◆ **TASK GOAL**
Return exactly and only these lines: the first of the listing through the one containing "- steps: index".

◆ **DATA SHOWN**

+ + + + +

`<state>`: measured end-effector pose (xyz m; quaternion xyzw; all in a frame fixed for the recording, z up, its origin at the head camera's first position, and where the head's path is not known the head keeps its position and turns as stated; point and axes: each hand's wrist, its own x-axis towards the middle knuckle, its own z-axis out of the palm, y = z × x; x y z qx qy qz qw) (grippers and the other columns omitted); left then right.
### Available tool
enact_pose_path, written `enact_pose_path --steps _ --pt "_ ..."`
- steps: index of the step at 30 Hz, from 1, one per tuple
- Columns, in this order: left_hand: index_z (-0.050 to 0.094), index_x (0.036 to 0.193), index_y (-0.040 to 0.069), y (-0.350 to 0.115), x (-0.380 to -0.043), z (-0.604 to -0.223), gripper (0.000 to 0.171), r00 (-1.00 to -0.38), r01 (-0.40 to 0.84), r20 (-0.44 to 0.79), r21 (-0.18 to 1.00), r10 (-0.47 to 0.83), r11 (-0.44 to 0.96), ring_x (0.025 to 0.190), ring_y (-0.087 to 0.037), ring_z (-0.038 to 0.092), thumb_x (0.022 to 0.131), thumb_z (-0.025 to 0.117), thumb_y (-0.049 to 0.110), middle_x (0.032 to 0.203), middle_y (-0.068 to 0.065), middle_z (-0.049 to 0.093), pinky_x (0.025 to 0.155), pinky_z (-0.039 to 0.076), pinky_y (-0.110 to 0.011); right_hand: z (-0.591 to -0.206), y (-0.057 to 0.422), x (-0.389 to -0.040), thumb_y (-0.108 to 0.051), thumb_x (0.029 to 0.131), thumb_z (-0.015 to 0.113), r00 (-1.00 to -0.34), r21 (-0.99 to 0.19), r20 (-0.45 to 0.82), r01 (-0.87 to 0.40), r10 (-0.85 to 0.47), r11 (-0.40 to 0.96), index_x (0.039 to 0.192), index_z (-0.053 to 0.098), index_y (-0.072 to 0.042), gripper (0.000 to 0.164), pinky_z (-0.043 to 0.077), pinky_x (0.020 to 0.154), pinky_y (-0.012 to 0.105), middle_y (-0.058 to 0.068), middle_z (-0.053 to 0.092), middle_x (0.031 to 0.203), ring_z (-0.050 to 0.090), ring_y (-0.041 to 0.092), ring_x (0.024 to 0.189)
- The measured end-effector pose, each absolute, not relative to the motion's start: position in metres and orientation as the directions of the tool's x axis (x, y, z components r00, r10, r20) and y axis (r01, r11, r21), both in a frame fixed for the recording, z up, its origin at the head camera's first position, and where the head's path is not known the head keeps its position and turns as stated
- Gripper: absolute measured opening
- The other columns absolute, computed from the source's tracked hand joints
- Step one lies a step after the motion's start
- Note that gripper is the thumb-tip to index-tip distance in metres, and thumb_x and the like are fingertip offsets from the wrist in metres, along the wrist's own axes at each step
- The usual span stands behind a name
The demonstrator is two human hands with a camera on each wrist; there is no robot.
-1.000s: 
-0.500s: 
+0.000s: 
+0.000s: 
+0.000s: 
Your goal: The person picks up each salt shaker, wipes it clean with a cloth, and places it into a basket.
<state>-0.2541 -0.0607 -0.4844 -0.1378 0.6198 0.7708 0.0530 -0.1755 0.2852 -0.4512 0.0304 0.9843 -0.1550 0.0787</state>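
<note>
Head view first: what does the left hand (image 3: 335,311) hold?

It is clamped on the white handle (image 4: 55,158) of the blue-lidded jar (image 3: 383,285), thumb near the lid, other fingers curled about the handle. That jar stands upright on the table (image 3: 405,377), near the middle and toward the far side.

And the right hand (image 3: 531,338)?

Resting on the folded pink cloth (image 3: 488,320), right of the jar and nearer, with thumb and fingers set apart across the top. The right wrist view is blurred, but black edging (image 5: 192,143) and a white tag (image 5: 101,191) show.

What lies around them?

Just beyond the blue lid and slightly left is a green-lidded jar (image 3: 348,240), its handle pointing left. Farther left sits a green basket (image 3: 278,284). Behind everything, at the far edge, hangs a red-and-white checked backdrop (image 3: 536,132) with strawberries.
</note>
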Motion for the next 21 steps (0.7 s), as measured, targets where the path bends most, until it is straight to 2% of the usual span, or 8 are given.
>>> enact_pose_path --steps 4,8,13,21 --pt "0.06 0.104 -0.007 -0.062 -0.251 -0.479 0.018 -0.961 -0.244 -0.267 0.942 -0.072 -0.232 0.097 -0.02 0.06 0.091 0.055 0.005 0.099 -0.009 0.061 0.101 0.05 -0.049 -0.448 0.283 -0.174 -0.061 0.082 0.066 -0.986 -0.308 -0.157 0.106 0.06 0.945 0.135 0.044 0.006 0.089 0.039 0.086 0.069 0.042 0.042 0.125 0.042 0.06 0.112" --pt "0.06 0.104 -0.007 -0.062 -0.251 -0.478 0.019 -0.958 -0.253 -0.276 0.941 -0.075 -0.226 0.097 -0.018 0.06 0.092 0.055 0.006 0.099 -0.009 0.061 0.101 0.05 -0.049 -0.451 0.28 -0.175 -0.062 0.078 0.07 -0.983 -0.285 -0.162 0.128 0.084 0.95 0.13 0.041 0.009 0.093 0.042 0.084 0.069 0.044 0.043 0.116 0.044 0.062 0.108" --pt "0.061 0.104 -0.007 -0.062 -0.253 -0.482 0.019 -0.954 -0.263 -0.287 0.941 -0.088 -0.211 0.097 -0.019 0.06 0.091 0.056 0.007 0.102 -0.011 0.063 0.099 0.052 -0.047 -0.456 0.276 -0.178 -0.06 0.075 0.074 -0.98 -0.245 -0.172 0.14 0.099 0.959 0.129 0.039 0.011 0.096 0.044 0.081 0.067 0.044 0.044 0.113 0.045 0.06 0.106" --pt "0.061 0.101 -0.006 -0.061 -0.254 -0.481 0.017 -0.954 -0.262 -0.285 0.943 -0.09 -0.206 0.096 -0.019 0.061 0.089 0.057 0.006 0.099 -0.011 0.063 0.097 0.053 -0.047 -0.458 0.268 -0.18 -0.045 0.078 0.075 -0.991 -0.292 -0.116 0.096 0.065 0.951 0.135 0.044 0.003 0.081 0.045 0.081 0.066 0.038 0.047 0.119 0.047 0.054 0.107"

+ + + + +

◆ **EXPECTED OUTPUT**
`<state>`: measured end-effector pose (xyz m; quaternion xyzw; all in a frame fixed for the recording, z up, its origin at the head camera's first position, and where the head's path is not known the head keeps its position and turns as stated; point and axes: each hand's wrist, its own x-axis towards the middle knuckle, its own z-axis out of the palm, y = z × x; x y z qx qy qz qw) (grippers and the other columns omitted); left then right.
### Available tool
enact_pose_path, written `enact_pose_path --steps _ --pt "_ ..."`
- steps: index of the step at 30 Hz, from 1, one per tuple

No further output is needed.